# [Work instructions]
Give the number of lines in the data below where the word "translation" appears, and nothing besides.

Stored records:
>>>
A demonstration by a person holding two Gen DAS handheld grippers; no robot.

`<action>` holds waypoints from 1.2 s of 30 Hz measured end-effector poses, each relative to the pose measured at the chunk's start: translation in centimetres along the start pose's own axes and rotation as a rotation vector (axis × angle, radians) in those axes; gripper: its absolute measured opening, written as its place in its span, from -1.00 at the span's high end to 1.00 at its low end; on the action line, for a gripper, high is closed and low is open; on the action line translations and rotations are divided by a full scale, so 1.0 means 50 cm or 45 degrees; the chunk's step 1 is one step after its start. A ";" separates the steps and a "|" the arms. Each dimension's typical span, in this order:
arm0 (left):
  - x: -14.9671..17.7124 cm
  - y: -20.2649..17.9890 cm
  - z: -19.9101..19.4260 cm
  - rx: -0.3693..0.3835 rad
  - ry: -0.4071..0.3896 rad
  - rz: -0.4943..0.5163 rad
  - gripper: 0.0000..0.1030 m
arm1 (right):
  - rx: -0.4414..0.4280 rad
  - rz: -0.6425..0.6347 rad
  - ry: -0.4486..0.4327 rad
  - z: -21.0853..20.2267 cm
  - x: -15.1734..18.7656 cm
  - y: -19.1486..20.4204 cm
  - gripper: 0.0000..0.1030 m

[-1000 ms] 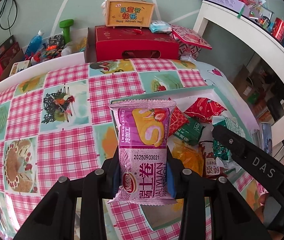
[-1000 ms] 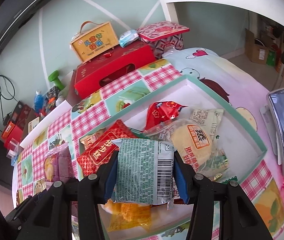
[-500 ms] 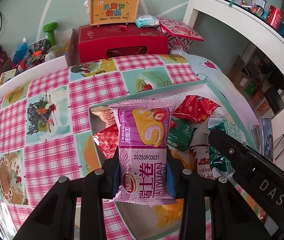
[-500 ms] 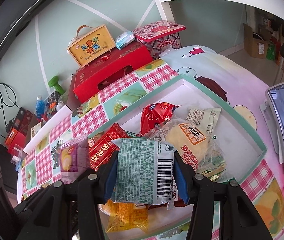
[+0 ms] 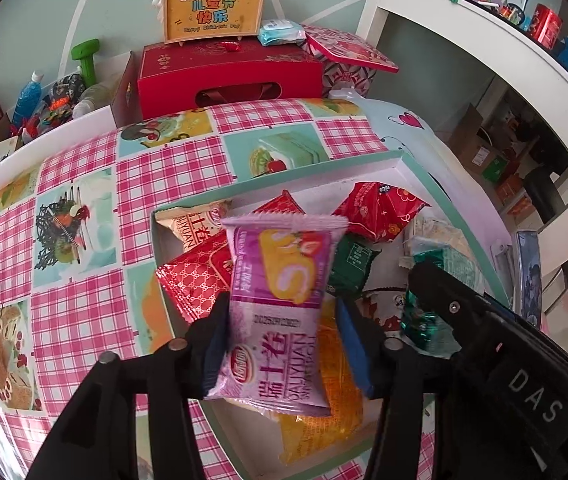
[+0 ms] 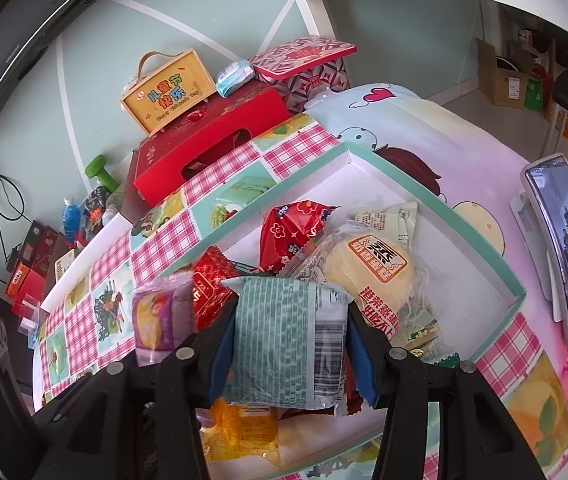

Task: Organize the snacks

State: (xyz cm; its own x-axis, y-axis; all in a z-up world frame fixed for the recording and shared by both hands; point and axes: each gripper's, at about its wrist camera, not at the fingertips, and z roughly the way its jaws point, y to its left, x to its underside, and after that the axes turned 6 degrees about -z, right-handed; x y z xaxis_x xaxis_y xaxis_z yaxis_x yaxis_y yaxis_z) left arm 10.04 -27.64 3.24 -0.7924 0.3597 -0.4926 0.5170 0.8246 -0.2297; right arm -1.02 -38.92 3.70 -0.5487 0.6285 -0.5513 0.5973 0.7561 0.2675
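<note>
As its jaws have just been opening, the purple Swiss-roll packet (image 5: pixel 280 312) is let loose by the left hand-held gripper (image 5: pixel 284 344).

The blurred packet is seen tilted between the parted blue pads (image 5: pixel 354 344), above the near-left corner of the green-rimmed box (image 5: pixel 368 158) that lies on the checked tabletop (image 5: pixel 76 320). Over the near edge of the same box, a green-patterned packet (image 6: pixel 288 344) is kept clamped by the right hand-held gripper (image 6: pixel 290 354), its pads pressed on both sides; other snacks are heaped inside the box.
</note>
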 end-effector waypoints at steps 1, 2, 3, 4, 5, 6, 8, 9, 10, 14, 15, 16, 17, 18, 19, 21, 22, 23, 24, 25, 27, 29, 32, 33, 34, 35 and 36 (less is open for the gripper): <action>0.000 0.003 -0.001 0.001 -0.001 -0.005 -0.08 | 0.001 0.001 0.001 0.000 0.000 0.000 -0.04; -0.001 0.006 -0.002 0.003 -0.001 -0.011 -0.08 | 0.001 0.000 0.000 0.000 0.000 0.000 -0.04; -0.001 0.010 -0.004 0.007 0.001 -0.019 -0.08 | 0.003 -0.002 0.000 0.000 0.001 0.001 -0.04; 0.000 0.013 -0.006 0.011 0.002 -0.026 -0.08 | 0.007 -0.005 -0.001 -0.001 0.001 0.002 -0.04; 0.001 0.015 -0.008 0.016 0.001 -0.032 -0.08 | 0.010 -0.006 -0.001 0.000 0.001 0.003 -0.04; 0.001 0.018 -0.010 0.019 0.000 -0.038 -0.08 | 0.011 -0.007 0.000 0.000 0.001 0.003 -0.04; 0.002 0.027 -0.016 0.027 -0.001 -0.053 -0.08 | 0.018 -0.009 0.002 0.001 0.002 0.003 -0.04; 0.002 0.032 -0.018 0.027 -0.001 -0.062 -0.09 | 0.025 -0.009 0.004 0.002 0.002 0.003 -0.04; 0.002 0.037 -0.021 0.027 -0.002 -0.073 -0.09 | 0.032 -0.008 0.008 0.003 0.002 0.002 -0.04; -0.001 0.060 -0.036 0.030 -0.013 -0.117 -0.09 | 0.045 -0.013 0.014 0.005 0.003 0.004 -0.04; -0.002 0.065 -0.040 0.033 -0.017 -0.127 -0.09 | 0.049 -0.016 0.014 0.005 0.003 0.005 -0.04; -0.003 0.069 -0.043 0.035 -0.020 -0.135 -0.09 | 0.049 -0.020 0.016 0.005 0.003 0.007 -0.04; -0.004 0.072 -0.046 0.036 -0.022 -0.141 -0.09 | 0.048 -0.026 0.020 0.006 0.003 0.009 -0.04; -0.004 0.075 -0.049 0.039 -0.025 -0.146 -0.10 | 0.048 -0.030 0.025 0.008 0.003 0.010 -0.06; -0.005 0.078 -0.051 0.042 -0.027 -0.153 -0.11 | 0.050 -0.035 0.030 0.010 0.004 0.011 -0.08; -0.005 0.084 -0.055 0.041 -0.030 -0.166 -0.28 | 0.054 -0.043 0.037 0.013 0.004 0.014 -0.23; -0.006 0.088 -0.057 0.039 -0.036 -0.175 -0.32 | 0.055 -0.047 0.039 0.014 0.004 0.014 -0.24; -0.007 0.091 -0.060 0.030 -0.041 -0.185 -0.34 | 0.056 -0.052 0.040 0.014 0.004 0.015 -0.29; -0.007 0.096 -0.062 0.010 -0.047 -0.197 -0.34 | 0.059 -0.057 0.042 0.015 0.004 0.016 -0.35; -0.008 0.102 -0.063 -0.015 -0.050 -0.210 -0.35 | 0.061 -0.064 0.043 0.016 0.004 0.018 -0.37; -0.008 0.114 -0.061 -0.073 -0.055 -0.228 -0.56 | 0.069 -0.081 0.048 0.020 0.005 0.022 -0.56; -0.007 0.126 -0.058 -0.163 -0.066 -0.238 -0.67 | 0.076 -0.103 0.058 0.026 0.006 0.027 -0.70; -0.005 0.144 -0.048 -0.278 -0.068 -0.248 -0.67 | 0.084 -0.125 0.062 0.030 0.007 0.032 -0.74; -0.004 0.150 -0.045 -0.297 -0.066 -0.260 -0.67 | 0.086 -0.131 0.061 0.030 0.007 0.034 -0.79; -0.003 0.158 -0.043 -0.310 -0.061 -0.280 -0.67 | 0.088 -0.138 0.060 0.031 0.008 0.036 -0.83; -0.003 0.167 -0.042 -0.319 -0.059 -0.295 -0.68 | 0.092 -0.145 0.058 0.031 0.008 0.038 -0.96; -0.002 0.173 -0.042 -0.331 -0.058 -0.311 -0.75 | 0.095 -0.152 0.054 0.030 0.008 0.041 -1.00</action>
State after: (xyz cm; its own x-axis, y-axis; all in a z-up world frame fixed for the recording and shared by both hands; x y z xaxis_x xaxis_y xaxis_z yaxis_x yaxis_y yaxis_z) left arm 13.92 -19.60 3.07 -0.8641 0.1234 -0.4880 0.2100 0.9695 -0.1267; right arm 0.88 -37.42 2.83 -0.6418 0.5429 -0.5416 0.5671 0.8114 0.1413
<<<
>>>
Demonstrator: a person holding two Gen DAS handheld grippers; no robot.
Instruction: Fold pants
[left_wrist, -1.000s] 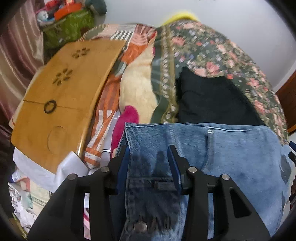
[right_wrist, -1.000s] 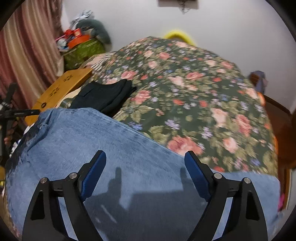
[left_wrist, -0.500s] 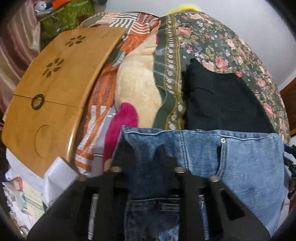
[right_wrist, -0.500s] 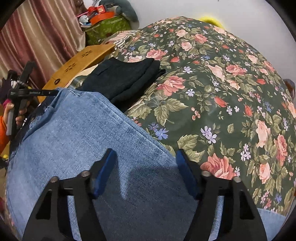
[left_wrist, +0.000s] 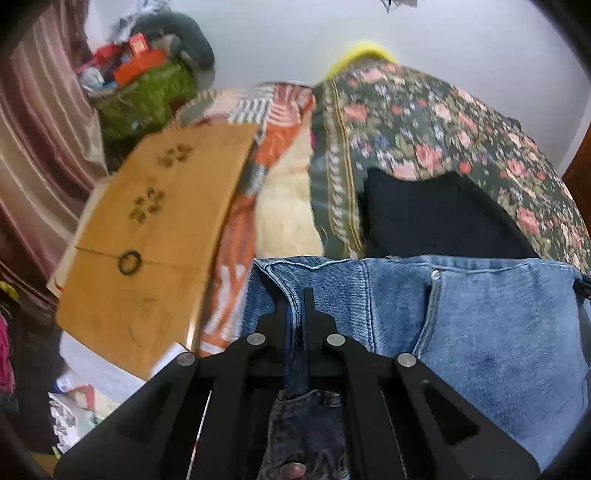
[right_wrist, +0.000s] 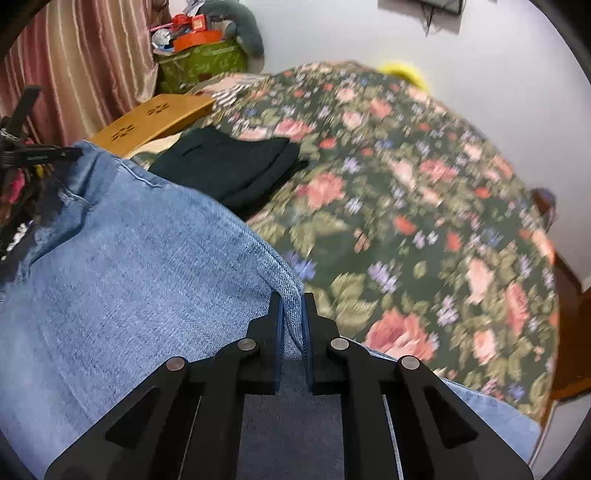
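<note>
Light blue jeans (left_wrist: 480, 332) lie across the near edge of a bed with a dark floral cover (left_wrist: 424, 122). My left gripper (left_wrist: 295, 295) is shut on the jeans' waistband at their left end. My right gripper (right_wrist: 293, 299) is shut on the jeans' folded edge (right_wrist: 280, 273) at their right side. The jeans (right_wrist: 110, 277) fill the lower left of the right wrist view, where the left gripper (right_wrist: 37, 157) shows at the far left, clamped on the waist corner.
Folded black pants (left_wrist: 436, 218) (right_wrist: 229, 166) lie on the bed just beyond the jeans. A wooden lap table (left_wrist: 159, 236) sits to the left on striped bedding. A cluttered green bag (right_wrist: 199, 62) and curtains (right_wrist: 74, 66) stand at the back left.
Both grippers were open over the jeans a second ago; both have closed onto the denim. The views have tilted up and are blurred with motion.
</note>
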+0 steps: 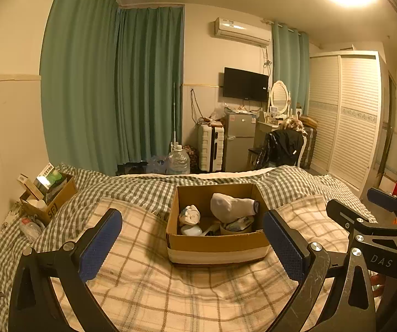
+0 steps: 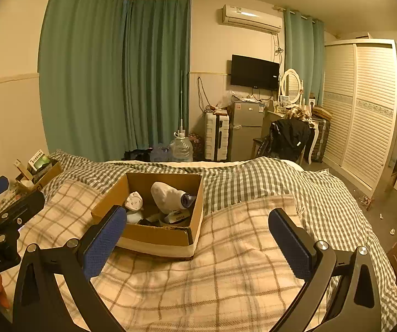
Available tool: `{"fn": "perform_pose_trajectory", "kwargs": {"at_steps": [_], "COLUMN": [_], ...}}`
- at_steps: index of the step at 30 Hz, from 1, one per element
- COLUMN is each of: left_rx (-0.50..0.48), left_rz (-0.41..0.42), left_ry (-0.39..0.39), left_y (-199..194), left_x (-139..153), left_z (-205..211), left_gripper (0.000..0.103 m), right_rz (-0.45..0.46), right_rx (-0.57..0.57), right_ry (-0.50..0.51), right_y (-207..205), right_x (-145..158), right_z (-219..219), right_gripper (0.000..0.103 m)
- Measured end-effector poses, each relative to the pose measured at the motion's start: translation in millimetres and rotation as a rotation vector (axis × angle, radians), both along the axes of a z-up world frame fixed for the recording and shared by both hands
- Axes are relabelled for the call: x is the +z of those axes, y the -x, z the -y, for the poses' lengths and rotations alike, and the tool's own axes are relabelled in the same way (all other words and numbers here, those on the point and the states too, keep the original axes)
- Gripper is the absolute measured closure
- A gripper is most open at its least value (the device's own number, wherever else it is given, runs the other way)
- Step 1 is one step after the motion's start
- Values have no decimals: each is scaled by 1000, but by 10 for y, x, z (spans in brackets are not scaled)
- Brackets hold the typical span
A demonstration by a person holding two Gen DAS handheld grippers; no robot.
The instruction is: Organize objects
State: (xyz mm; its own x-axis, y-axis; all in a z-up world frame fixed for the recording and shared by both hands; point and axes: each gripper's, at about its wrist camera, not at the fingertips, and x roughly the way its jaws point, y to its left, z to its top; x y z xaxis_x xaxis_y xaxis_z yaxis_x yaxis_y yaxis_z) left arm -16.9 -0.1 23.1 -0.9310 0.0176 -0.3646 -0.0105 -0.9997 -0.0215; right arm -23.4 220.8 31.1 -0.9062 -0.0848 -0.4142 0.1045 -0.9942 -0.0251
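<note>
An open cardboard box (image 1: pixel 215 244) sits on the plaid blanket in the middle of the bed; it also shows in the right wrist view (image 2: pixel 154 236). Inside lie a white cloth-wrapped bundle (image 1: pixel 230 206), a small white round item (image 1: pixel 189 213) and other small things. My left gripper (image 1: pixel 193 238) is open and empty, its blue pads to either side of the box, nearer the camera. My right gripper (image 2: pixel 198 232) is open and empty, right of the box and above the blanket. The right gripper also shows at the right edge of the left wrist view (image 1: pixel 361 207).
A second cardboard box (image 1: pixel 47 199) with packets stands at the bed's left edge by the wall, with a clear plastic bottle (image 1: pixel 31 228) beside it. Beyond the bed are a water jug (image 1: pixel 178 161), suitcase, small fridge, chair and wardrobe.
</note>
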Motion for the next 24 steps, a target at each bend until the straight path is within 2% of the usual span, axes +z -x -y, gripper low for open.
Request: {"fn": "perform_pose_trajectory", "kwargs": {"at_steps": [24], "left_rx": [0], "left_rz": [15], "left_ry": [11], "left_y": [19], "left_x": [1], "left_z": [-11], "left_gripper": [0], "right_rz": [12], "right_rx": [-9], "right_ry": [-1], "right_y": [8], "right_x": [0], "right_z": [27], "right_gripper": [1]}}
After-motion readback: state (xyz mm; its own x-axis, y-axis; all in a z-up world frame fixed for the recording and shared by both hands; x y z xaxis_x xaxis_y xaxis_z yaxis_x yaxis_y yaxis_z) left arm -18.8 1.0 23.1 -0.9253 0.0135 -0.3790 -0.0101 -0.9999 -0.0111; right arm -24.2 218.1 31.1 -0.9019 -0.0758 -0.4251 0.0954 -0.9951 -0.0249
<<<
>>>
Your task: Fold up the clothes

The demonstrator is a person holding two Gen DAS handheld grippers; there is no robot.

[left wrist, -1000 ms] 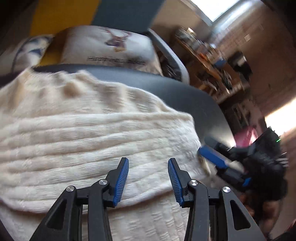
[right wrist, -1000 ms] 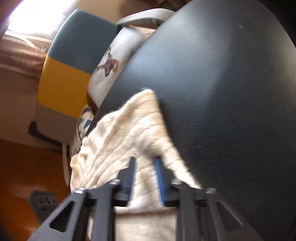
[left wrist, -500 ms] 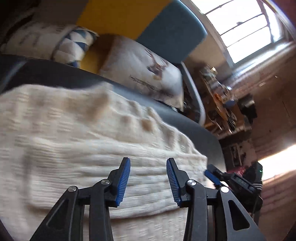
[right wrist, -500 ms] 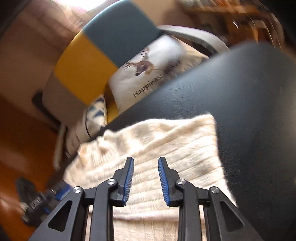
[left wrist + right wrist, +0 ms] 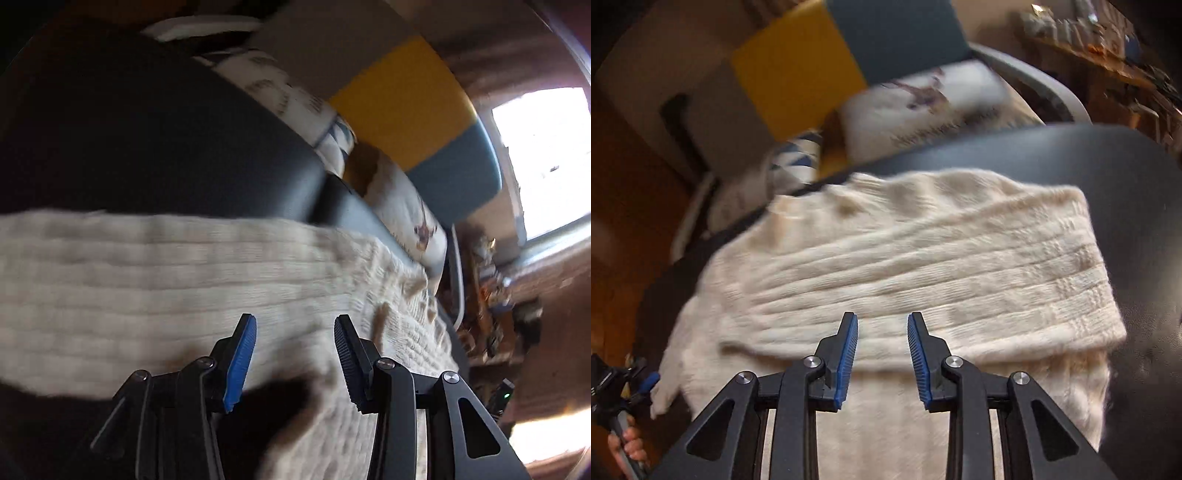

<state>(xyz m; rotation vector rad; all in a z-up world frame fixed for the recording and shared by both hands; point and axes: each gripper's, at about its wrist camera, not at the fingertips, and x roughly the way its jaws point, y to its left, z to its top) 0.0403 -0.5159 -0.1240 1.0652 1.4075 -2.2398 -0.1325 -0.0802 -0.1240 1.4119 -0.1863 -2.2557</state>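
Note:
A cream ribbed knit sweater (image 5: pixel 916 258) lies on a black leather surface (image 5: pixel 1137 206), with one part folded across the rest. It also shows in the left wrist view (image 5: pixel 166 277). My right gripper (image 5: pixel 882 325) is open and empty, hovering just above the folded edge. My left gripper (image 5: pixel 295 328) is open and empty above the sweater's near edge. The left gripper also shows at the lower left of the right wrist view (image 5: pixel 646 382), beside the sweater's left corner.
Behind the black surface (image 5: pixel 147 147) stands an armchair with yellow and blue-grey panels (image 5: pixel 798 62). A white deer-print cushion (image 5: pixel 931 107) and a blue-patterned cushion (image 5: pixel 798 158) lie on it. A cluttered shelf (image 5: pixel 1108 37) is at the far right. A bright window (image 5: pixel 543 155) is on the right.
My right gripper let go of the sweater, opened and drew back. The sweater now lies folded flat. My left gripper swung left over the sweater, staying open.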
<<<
# [Expected answer]
2